ASSIGNMENT: Print every line below. Match each one exactly.
== Segment start ==
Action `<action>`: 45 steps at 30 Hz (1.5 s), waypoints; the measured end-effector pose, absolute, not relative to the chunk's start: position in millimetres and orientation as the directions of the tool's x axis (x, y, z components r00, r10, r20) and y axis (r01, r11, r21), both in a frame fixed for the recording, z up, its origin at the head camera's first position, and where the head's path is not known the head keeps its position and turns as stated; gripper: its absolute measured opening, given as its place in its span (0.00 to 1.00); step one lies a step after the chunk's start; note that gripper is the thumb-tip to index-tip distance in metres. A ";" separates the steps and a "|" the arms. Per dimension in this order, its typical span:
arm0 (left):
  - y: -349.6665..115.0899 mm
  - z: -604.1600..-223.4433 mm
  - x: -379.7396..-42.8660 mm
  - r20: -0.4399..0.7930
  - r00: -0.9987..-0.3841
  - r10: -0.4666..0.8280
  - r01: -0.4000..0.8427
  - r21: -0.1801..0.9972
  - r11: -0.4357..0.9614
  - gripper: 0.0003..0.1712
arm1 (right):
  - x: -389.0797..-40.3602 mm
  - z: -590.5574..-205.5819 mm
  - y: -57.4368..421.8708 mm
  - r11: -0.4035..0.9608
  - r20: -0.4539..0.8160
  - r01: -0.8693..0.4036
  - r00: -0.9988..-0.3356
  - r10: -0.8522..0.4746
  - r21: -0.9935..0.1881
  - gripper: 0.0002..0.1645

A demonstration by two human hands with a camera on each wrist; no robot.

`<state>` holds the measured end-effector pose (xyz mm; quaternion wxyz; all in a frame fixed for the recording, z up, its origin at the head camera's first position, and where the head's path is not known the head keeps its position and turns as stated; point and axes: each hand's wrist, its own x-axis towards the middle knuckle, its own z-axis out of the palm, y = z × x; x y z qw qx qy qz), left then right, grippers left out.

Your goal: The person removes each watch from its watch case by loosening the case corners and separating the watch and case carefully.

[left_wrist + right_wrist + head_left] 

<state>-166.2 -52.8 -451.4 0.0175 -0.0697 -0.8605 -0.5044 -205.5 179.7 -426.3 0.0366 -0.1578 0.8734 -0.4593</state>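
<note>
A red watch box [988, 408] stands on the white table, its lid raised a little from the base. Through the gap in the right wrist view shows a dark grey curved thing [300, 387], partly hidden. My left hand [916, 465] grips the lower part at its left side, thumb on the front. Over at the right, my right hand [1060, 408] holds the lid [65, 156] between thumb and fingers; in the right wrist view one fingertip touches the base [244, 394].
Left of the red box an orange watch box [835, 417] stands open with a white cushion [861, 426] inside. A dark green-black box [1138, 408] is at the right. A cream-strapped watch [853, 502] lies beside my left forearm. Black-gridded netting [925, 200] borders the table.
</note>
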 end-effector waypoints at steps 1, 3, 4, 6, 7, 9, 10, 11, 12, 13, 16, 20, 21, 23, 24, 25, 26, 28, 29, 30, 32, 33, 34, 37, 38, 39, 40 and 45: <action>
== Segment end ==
ANSWER FOR THE TASK:
Action `<action>`: 45 steps at 30 Hz (1.5 s), waypoints; the measured end-effector pose, absolute, not relative to the chunk's start: position in millimetres and orientation as the directions of the tool's x axis (x, y, z components r00, r10, r20) and y axis (r01, r11, r21), both in a frame fixed for the recording, z up, its origin at the head camera's first position, and where the head's path is not known the head keeps its position and turns as stated; gripper: its absolute measured opening, given as its place in its span (0.00 to 1.00); step one lies a step after the chunk's start; note that gripper is the thumb-tip to index-tip distance in metres. A ";" separates the steps and a "|" the arms. Per dimension in this order, its typical span:
arm0 (left):
  - y: -349.6665..115.0899 mm
  - z: -604.1600..-223.4433 mm
  - x: -379.7396..-42.8660 mm
  - r20: -0.4399..0.7930
  - r00: -0.9987..-0.3841
  - r10: -0.4666..0.8280
  - r01: -0.4000..0.8427
  - r21: -0.1801..0.9972
  - r11: -0.4357..0.9614
  - gripper: 0.0003..0.1712
arm1 (right):
  - x: -389.0797..-40.3602 mm
  - z: -590.5574..-205.5819 mm
  - y: -57.4368..421.8708 mm
  - r11: -0.4035..0.9608
  - r20: -0.4539..0.8160
  - r01: -0.8693..0.4036
  - r00: -0.9988..-0.3356
  - r10: -0.8522..0.4746
  - r21: -0.9935..0.1881
  - gripper: 0.0002..0.1645

A demonstration by two human hands with a camera on each wrist; no robot.

`<state>` holds the measured end-effector pose (xyz mm; quaternion wxyz; all in a frame fixed for the recording, z up, its origin at the head camera's first position, and where the head's path is not known the head keeps its position and turns as stated; point and axes: each hand's wrist, its own x-axis towards the middle knuckle, its own z-axis out of the palm, y = z × x; x y z qw qx qy qz), left then right, grippers left out.

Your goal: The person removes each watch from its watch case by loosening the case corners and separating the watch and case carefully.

[left_wrist + right_wrist + head_left] 

<state>-166.2 -52.8 -451.4 0.0175 -0.0697 -0.8605 -0.5044 -205.5 179.7 -426.3 0.0366 -0.1578 0.8734 -0.4593</state>
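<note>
A red watch box [988, 408] stands on the white table, its lid raised a little from the base. Through the gap in the right wrist view shows a dark grey curved thing [300, 387], partly hidden. My left hand [916, 465] grips the lower part at its left side, thumb on the front. Over at the right, my right hand [1060, 408] holds the lid [65, 156] between thumb and fingers; in the right wrist view one fingertip touches the base [244, 394].
Left of the red box an orange watch box [835, 417] stands open with a white cushion [861, 426] inside. A dark green-black box [1138, 408] is at the right. A cream-strapped watch [853, 502] lies beside my left forearm. Black-gridded netting [925, 200] borders the table.
</note>
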 end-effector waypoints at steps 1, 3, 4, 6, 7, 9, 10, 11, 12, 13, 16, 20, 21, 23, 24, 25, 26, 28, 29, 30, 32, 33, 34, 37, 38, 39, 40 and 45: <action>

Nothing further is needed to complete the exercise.